Every line containing the word "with" is to be copied from the data below.

STORED DATA Block Start

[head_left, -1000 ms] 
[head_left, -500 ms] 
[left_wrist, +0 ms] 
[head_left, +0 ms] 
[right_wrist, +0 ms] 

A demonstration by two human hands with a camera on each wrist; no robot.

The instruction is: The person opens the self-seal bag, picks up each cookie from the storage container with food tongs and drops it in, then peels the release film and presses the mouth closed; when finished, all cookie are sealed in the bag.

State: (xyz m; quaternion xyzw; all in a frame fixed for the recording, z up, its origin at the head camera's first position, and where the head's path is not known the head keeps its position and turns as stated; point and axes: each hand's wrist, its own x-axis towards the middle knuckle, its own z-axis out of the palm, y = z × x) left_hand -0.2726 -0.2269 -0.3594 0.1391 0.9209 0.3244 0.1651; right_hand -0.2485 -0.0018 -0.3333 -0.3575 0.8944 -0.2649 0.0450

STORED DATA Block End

- [ANSWER SPACE]
A demonstration by two human hands with a camera on each wrist; no robot.
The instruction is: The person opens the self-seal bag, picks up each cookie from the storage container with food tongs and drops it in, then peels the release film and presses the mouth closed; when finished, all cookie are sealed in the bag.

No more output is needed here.